Restate the data below word for word. Leave the images out.

Raw data section start

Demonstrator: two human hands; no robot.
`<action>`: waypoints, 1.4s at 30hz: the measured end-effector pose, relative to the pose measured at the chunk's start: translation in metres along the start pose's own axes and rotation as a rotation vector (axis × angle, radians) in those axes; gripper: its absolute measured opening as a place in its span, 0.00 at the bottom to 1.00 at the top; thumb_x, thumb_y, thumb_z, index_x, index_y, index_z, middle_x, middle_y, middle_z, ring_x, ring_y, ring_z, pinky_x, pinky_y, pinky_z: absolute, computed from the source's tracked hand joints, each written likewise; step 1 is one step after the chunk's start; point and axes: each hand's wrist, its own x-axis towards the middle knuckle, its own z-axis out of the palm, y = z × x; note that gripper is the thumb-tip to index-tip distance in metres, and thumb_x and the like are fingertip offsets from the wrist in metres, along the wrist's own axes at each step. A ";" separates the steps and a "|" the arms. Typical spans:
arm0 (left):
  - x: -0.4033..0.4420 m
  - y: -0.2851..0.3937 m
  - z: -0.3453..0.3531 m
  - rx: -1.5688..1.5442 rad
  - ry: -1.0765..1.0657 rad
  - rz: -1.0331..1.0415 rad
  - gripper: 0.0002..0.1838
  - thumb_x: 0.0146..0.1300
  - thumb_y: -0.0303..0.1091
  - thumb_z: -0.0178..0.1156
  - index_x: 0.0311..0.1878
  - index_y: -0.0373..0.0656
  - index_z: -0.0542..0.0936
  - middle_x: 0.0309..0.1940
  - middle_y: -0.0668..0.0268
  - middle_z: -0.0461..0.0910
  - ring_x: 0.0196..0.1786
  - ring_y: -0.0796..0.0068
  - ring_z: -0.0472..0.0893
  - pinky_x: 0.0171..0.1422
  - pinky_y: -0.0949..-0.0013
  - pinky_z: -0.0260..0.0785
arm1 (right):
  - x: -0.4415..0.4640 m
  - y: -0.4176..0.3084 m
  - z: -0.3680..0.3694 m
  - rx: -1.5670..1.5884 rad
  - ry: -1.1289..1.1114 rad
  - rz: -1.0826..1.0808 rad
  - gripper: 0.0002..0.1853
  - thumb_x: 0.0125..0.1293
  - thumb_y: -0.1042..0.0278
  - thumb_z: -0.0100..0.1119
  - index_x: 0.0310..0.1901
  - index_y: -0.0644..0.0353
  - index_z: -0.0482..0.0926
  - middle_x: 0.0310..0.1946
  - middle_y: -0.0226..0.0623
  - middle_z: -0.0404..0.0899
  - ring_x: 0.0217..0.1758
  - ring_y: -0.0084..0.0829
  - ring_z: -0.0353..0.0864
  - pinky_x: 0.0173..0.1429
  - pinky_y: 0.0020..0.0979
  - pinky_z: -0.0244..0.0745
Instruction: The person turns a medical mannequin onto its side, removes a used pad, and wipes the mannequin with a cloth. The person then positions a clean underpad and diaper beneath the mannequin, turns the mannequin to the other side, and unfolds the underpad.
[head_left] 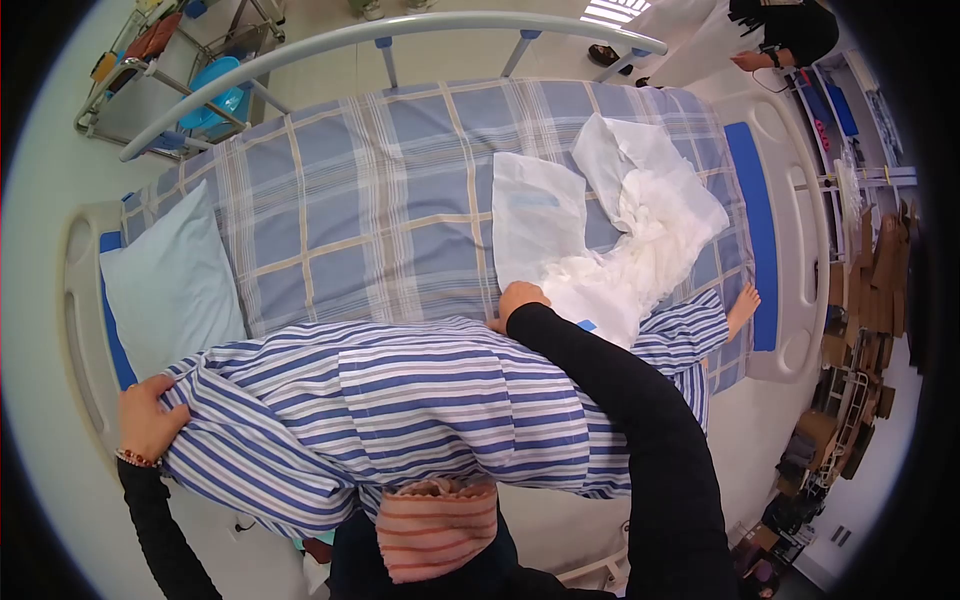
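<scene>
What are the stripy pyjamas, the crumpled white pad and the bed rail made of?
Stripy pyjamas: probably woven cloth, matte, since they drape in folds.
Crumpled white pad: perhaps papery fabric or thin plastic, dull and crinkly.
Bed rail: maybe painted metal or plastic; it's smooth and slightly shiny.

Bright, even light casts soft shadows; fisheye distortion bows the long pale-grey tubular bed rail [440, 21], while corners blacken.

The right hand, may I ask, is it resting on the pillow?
No, the right hand is at the edge of the white pad, well away from the pillow.
</scene>
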 end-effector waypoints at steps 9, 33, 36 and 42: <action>0.004 -0.004 0.004 0.033 0.055 0.036 0.23 0.34 0.38 0.63 0.38 0.37 0.84 0.33 0.50 0.83 0.39 0.50 0.80 0.52 0.56 0.70 | 0.009 0.277 -0.086 0.263 0.022 -0.072 0.25 0.58 0.47 0.59 0.37 0.67 0.84 0.31 0.47 0.84 0.34 0.35 0.86 0.39 0.30 0.78; 0.002 0.005 -0.004 0.015 -0.016 -0.005 0.24 0.34 0.36 0.61 0.39 0.33 0.83 0.38 0.48 0.83 0.43 0.48 0.81 0.53 0.57 0.72 | -0.010 0.022 -0.039 0.761 0.650 -0.588 0.07 0.61 0.72 0.55 0.38 0.62 0.80 0.36 0.44 0.81 0.41 0.42 0.80 0.48 0.35 0.74; 0.005 -0.003 0.002 0.015 -0.009 0.008 0.24 0.35 0.36 0.60 0.39 0.33 0.82 0.38 0.48 0.83 0.43 0.48 0.81 0.53 0.57 0.72 | -0.022 0.163 -0.032 0.617 0.908 -0.143 0.09 0.58 0.73 0.59 0.42 0.62 0.78 0.37 0.43 0.80 0.40 0.43 0.80 0.47 0.35 0.74; 0.004 -0.011 0.004 0.014 -0.050 0.041 0.26 0.37 0.36 0.60 0.43 0.34 0.81 0.41 0.49 0.82 0.45 0.48 0.80 0.54 0.56 0.71 | 0.000 0.324 0.039 0.568 0.186 0.324 0.59 0.25 0.29 0.76 0.53 0.74 0.74 0.50 0.61 0.77 0.57 0.47 0.77 0.61 0.37 0.71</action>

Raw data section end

**Answer for this exercise**:
Demonstrator: two human hands; no robot.
`<action>`: waypoints, 1.4s at 30hz: the measured end-effector pose, relative to the pose measured at the chunk's start: translation in metres along the start pose's own axes and rotation as a rotation vector (axis × angle, radians) in those axes; gripper: its absolute measured opening as a place in its span, 0.00 at the bottom to 1.00 at the top; thumb_x, thumb_y, thumb_z, index_x, index_y, index_z, middle_x, middle_y, middle_z, ring_x, ring_y, ring_z, pinky_x, pinky_y, pinky_z: absolute, computed from the source's tracked hand joints, each written likewise; step 1 is one step after the chunk's start; point and axes: each hand's wrist, its own x-axis towards the middle knuckle, its own z-axis out of the palm, y = z × x; note that gripper is the thumb-tip to index-tip distance in metres, and thumb_x and the like are fingertip offsets from the wrist in metres, along the wrist's own axes at each step. A ";" separates the steps and a "|" the arms. Typical spans:
arm0 (left):
  - x: -0.4033..0.4420 m
  - y: -0.2851..0.3937 m
  - z: -0.3453..0.3531 m
  - rx: -1.5688..1.5442 rad
  - ry: -1.0765..1.0657 rad
  - rz: -1.0331..1.0415 rad
  - gripper: 0.0002..0.1838
  - thumb_x: 0.0146..0.1300
  - thumb_y: -0.0303..0.1091
  - thumb_z: -0.0178..0.1156
  - index_x: 0.0311..0.1878
  - index_y: -0.0373..0.0656
  - index_z: -0.0542..0.0936
  - middle_x: 0.0309..0.1940
  - middle_y: -0.0668..0.0268
  - middle_z: -0.0461..0.0910
  - ring_x: 0.0196..0.1786
  - ring_y: -0.0796..0.0068
  - ring_z: -0.0472..0.0893
  - pinky_x: 0.0171..0.1422
  - pinky_y: -0.0949..-0.0013
  - pinky_z: -0.0260..0.0785
arm1 (right):
  - x: -0.4415..0.4640 m
  - y: -0.4176..0.3084 m
  - z: -0.3680..0.3694 m
  - rx: -1.5670..1.5884 rad
  - ry: -1.1289..1.1114 rad
  - rz: -1.0826..1.0808 rad
  - gripper: 0.0002..0.1853
  - thumb_x: 0.0125..0.1293
  - thumb_y: -0.1042..0.0278
  - thumb_z: -0.0100..0.1119
  - index_x: 0.0310..0.1901
  - index_y: -0.0644..0.0353
  - index_z: -0.0482..0.0926
  - middle_x: 0.0310..0.1946
  - middle_y: -0.0226..0.0623
  - middle_z: -0.0404..0.0899
  - ring_x: 0.0217..0.1758
  - ring_y: -0.0084..0.0829
  - ring_z: -0.0353..0.0864
  - pinky_x: 0.0173..0.1429
  - pinky_y: 0.0020..0.0979
  - pinky_z: -0.0244..0.0745
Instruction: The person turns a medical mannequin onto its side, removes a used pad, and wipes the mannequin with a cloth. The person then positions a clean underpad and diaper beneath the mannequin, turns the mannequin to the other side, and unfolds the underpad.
[head_left] 
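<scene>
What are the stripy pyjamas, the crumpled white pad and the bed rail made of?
Stripy pyjamas: probably woven cloth, matte, since they drape in folds.
Crumpled white pad: perhaps papery fabric or thin plastic, dull and crinkly.
Bed rail: maybe painted metal or plastic; it's smooth and slightly shiny.

Bright, even light casts soft shadows; fisheye distortion bows the long pale-grey tubular bed rail [440, 21], while corners blacken.

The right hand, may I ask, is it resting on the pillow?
No, the right hand is at the edge of the white pad, well away from the pillow.
</scene>
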 end-effector waypoints at steps 9, 33, 36 and 42: <action>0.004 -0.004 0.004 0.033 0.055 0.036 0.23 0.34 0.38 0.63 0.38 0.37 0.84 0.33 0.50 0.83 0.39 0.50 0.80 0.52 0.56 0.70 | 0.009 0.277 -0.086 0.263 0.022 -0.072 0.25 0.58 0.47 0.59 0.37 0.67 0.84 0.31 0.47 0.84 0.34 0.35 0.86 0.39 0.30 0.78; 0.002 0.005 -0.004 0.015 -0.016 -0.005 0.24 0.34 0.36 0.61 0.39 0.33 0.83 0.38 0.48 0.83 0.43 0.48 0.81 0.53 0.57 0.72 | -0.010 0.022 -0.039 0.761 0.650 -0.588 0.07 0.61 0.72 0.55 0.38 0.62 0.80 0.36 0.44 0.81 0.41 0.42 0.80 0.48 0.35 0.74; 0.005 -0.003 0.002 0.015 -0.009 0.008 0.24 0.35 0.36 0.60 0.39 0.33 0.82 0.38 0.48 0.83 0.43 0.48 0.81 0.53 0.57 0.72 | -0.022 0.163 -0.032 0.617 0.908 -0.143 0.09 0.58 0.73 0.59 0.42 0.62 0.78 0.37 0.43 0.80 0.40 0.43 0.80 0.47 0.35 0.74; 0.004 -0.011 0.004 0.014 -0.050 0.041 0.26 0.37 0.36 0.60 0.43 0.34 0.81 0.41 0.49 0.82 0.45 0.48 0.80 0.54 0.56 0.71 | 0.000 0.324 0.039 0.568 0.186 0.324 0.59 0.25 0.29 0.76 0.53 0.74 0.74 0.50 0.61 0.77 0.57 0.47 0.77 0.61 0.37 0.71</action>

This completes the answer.